Une sélection de bactériophages efficace à 90 %
Puis les bio-informaticiens de l’équipe ont conçu un programme d’intelligence artificielle basé sur l’analyse du génome des bactéries, et plus particulièrement des régions impliquées dans le codage des récepteurs membranaires de la bactérie, porte d’entrée des phages. « Nous ne sommes pas ici devant une " boîte noire ", et c’est ce qui fait la force de notre modèle à base d’IA. Nous savons exactement comment il fonctionne, ce qui nous aide à améliorer ses performances », souligne Hugo Vaysset co-premier auteur de l’article et doctorant (Pasteur). Après plus de deux ans d’entraînement, l’IA a ainsi été capable de prédire correctement l’efficacité des bactériophages face aux bactéries E. coli de la base de données dans 85 % des cas, simplement en analysant l’ADN des bactéries. « Un résultat qui surpasse nos attentes », reconnaît Aude Bernheim.

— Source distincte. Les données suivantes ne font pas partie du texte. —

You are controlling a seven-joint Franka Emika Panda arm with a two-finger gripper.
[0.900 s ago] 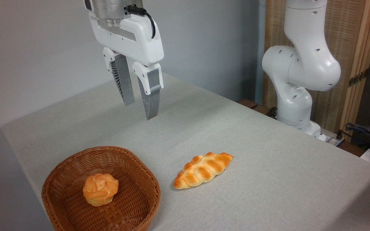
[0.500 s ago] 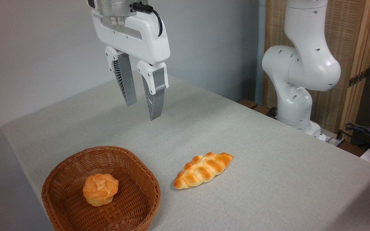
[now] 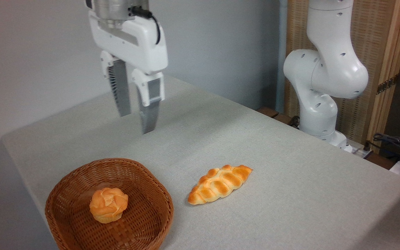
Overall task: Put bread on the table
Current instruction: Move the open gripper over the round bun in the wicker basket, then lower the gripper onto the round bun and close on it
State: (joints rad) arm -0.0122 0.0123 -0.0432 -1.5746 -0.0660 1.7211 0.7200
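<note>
The bench [image 3: 290, 194], draped in a light grey-beige woven cloth with rounded corners, fills most of the view and carries everything else. Taking the brown wicker basket [image 3: 78, 180] as the landmark: it sits on the bench at its near left corner, round and shallow.

The white robot arm [image 3: 325, 69] stands well to the right of the basket and farther back, at the bench's far edge, its base beside a slatted wooden screen [image 3: 394, 52].

The pincer [image 3: 135, 122] hangs in the air above and behind the basket, pointing down, well clear of the cloth. Its two grey ribbed fingers [image 3: 119, 90] stand a narrow gap apart with nothing between them; the nearer one is slightly blurred.

A braided oval loaf [image 3: 219, 183] lies on the cloth just to the right of the basket, apart from its rim, angled up toward the right.

The bread [image 3: 108, 204], a small round golden-orange bun with a folded top, rests inside the basket on its woven floor, near the middle.
</note>
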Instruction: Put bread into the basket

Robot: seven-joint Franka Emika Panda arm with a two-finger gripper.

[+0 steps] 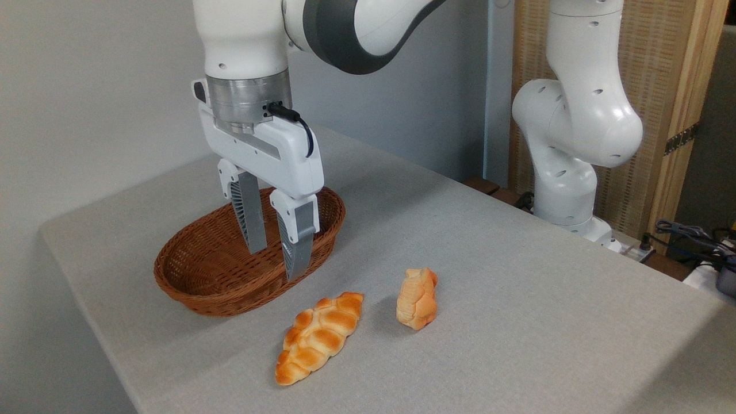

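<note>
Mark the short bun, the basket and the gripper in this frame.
short bun [417,299]: fixed camera, its pale side face.
basket [230,299]: fixed camera, near outer wall.
gripper [277,257]: fixed camera, gap between its two fingertips, open, over the basket.

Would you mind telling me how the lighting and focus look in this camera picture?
Camera view: soft, even light; faint shadows left of the bread and the long loaf, darker shade inside the basket. No glare on the table; the open gripper looks sharp.
</note>
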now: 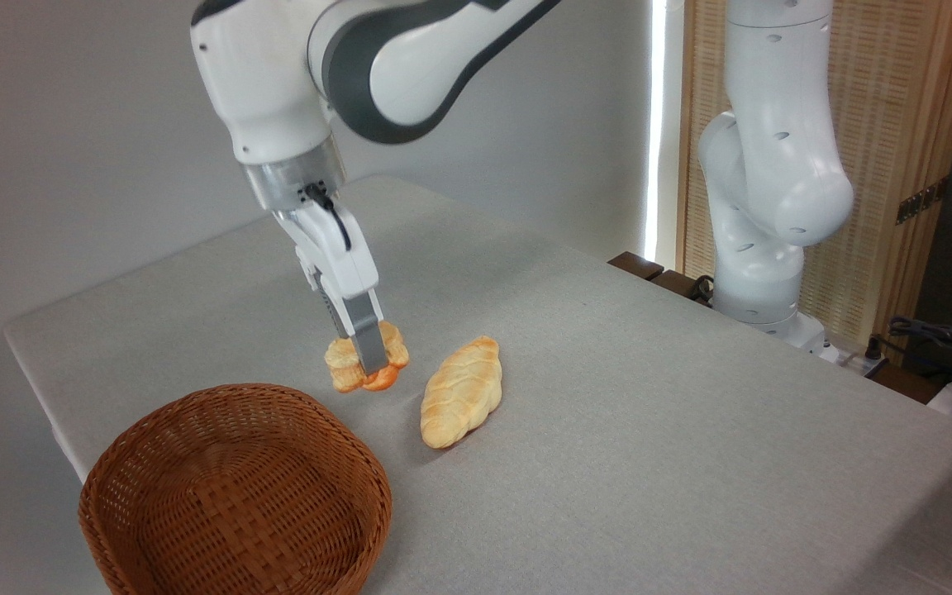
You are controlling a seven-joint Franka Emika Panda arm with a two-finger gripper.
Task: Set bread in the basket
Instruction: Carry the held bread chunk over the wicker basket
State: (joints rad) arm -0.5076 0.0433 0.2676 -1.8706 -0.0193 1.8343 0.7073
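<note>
The bread (pixel 349 364), a small lumpy golden-orange bun with a darker orange underside, hangs just above the table with my gripper (pixel 367 354) shut on it. One grey finger (pixel 370 345) crosses its front; the other finger is hidden behind the bun. The basket (pixel 145 446), round, shallow, reddish-brown wicker, stands at the lower left near the table's front edge. Nothing lies inside it. The bun hangs just beyond the basket's far rim, slightly to its right.
A longer, paler braided loaf (pixel 461 390) lies on the grey tablecloth (pixel 649 430) right of the bun. The arm's white base (pixel 761 248) stands at the table's far right edge, with cables beside it and a wooden screen behind.
</note>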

Les chercheurs ont testé leur modèle sur une nouvelle collection de souches bactériennes d’E. coli responsables de pneumonies et ont sélectionné, pour chacune d’entre elles, un « cocktail » sur mesure de trois bactériophages. Dans 90 % des cas, les bactériophages choisis sur mesure par l’IA ont détruit les bactéries en présence. « Nous devons encore tester le comportement des phages dans différents environnements, mais la preuve de concept est faite. Nous espérons pouvoir l’étendre à d’autres bactéries pathogènes, car notre IA a été conçue pour s’adapter facilement à d’autres cas de figure, et offrir dans le futur des traitements de phagothérapie personnalisés », conclut Aude Bernheim.